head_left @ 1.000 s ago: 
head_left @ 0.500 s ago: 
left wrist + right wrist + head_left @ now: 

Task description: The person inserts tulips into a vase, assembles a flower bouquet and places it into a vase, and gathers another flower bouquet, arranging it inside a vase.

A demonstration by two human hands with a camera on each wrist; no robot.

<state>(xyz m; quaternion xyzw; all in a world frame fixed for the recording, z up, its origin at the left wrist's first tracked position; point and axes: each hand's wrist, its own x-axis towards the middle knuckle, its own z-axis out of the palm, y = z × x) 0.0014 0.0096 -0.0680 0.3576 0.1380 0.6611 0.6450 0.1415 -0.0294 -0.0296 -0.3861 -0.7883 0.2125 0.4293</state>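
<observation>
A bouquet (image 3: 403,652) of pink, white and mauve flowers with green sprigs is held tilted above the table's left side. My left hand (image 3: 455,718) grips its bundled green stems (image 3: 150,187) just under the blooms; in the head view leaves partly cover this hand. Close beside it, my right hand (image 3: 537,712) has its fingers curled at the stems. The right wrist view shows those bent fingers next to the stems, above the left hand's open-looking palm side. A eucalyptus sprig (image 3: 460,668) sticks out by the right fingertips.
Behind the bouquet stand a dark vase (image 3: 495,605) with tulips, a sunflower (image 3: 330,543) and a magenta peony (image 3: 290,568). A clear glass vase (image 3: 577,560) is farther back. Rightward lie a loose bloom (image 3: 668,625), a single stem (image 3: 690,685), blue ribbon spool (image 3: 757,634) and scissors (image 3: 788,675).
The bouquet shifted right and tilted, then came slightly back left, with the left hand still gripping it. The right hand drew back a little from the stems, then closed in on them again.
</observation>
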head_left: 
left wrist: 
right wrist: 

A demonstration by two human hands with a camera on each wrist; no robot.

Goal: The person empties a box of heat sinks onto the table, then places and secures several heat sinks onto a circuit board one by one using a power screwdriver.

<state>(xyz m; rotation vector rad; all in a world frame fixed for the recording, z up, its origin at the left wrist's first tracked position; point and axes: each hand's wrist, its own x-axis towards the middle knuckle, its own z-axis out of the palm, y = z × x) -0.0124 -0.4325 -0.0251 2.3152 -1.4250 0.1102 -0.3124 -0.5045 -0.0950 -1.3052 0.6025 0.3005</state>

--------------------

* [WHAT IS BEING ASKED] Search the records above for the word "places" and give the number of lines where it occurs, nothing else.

* [WRITTEN REPLY] 2